The rewards of reading are immense.
As teachers, it’s your task to develop the love of reading among your students and foster a reading culture in your classroom and in the school.
Reading enhances communication skills and reduces stress. However, there are still students who cringe at the thought of reading. How do teachers create readers? Here are some tools and strategies to guide teachers:
1. Give students a choice
“In schools that have success with their pupils’ reading, teachers read, talk with enthusiasm and recommend books, the results of which are seen not only in test results but also in an enthusiasm for reading which extends beyond the classroom.” — Excellence in English, Ofsted, 2011
It is important to give the children the right to choose what they read. Show your student why reading is important. Sharing and reading books to students should be a task for all teachers in the school and not just the English teachers.
Whenever they encounter a new book, encourage children to:
read it again
read anything
mistake a book for real life
read anywhere
dip in
read out loud
be quiet
2. Provide access to materials
Try to provide your students with access to a pool of reading materials.
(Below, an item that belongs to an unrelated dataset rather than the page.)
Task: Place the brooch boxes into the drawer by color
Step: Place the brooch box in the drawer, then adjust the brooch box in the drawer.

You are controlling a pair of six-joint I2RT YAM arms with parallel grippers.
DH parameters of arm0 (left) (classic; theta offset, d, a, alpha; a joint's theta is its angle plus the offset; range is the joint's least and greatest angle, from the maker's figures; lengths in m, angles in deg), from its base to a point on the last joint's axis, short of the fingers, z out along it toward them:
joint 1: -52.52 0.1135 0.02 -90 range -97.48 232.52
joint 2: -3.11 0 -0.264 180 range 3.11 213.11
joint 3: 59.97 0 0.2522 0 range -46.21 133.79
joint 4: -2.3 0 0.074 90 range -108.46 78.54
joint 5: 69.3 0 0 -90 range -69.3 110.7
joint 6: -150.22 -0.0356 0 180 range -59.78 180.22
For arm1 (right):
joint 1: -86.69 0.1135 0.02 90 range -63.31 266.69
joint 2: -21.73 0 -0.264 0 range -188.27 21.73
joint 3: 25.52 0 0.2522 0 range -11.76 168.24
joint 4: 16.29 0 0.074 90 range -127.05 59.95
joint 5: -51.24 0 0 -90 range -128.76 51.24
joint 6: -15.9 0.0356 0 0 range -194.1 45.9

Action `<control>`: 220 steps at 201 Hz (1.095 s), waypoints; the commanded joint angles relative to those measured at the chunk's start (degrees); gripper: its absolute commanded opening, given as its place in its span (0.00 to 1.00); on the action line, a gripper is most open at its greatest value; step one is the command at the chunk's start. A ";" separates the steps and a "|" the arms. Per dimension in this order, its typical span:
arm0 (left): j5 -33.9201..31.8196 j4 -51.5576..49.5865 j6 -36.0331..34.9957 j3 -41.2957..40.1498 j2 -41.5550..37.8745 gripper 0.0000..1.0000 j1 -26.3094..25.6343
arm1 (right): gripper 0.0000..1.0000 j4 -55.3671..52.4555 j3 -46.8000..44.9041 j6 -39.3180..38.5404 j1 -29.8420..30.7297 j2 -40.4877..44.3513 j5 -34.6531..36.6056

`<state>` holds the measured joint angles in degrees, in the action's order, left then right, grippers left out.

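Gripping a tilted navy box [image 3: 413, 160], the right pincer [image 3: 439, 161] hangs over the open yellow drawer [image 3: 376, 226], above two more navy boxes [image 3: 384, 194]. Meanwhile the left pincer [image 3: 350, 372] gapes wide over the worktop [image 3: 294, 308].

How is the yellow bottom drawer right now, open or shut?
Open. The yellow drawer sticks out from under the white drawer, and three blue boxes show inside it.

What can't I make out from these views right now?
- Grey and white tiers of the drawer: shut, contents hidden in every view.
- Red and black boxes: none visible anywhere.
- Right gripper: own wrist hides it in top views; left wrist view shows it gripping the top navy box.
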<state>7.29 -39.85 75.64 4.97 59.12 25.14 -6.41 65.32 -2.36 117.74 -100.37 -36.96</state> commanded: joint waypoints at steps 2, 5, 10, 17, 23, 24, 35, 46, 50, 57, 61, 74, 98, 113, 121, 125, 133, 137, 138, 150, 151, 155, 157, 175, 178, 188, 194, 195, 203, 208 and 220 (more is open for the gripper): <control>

Create opportunities for them to start reading. Here are some suggestions:
Classroom library
National Library
School Library
Book Stores
Online Ebook sites
3. Independent Reading
A powerful predictor of vocabulary is reading. It plays a key role in shaping the mind. Children develop comprehension, general knowledge, and cognitive structures.
Make time each day for your students to read. Encourage them to read when they’re available. These can be any of the following periods:
Eating lunch
when they have finished class work early
at various waiting times during the day, on the bus.
4. Reading Challenge
Start the fun with a challenge for your students to read. Encourage them to read more books by recording their reading mileage. This just proves that a small amount of reading can make a huge impact.
Try to make at least 3 to 6 minutes a day to read.
Here’s a chart to help you track your student’s reading mileage. Imagine if they do this regularly, how much knowledge they will acquire!
Minutes per day | Words read per year |
65.0 | 4,358,000 |
21.1 | 1,823,000 |
14.2 | 1,146,000 |
6.5 | 432,000 |
1.3 | 106,000 |
5. Reading Mileage
You can do the following to track your students’ mileage:
Reading mileage challenges are good incentives as students aim for milestones such as ‘the 50-page club’ or ‘the 200-page club’
Choose relevant and engaging titles for ‘school assigned reading’. It helps if you consult with your school librarian and teaching colleagues for new suggestions
Set up a class blog for book reviews by students
Share relevant websites and blogs with students such as Goodreads and our Create readers blog.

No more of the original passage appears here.